DOI-USGS / ISIS3

Integrated Software for Imagers and Spectrometers v3. ISIS3 is a digital image processing software package to manipulate imagery collected by current and past NASA and International planetary missions.
https://isis.astrogeology.usgs.gov
Other
197 stars 167 forks source link

qmos - can't handle lots of images #1103

Closed ascbot closed 5 years ago

ascbot commented 5 years ago

Author Name: Lynn Weller (Lynn Weller)

Original Assignee: Steven Lambright


I've tried several times to import an image list into the isis3.3.1 version of qmos (as well as the isis3.3.0 version), but for some reason, after about 50% progress or so I get I/O errors in my shell saying that qmos is unable to open lots of images. Yet, once qmos is done loading what it can in the list, I can add any of the I/O Error images individually with no problem. Is there some limit on the number of images it can load?? There are 23,578 images in the list and there will be more images in the future to load (Messenger is an ongoing mission acquiring tens of thousands of images). How do I work around this in the meantime??

Steps to reproduce:

You will have to be a part of the messenger-df group to be able to read this image list.
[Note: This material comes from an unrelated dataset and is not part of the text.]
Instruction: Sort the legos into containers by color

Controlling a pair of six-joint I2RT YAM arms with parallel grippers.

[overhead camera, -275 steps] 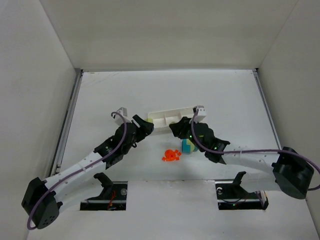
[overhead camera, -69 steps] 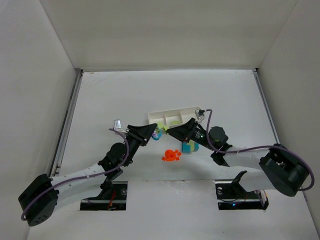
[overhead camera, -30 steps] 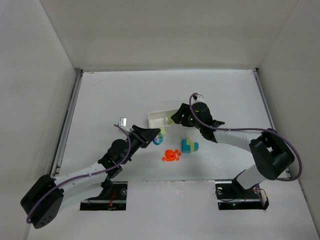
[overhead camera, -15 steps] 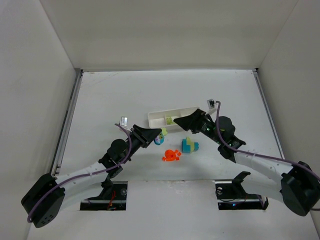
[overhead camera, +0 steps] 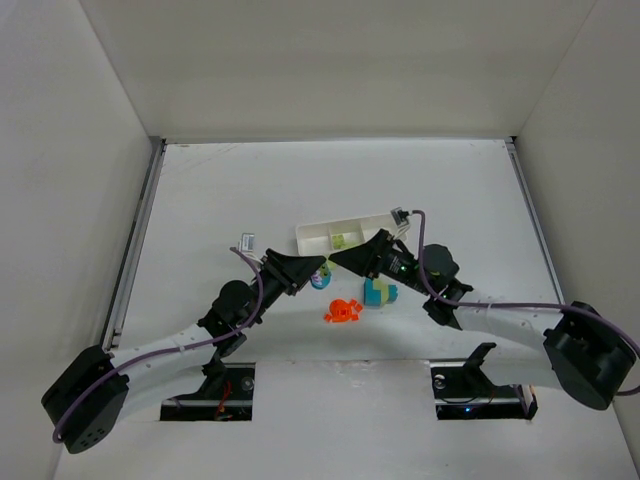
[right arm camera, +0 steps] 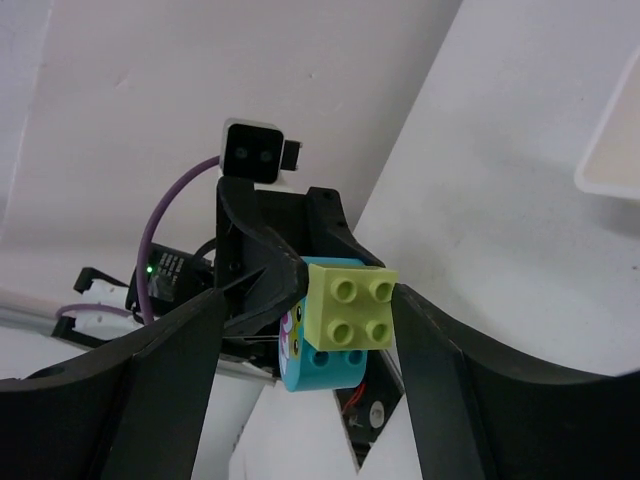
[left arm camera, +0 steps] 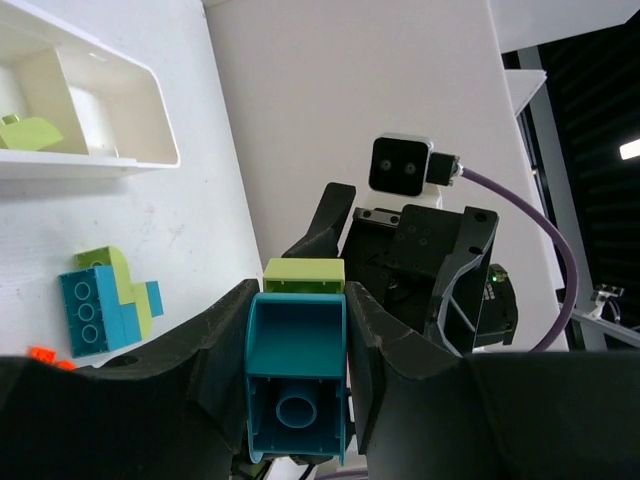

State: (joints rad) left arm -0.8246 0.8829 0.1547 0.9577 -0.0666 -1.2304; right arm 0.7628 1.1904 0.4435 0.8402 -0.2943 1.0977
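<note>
Risk of a drop: the stacked pair, a teal brick (left arm camera: 296, 365) with a yellow-green brick (left arm camera: 304, 274) pressed onto its end, could twist free and fall to the counter (overhead camera: 220, 200) if the right end effector (right arm camera: 305, 330) closes off-centre or catches both bricks at once. Mid-frame in the top view, the left end effector (left arm camera: 297, 305) is clamped narrowly on the teal brick's sides, holding it off the counter. The right end effector faces it, jaws spread wide around the yellow-green brick, seemingly not touching, gripping nothing. A white tray (overhead camera: 312, 233) lies just above them in frame with one yellow-green piece (overhead camera: 339, 240) inside; an orange brick (overhead camera: 343, 311) and a teal-and-green cluster (overhead camera: 378, 292) sit on the counter below
</note>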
See Kris Becker if you need to be added.

I typically work via astrovm1, but I also tried this via deet to see if the system might have something to do with it. I got similar results.

I also reduced the number of threads to 4 to see if that would help, but it didn't. Anything else I can try?

ascbot commented 5 years ago

Original Redmine Comment Author Name: Debbie Cook (Debbie Cook) Original Date: 2011-11-16T01:22:39Z


Lynn, I tried to follow the steps you listed, but I was not able to reproduce the problem. I tried running qmos on my own system and on deet. I was running isis3.3.1 and in both systems I tried, the cubes all loaded successfully. I tried zooming in and that was slow, but it worked. I left the threads setting to the default value to use all available. I will come by tomorrow afternoon or Thursday to see if we can track down the problem.

Debbie

ascbot commented 5 years ago

Original Redmine Comment Author Name: Lynn Weller (Lynn Weller) Original Date: 2011-11-16T16:23:07Z


I work via astrovm1 and was sitting on /work/projects/messenger/. Could that possibly have something to do with it? Even when I was on deet, I was still sitting on /work/projects/messenger/ since that is where my file is. I wonder if the tier 2 structure has anything to do with it.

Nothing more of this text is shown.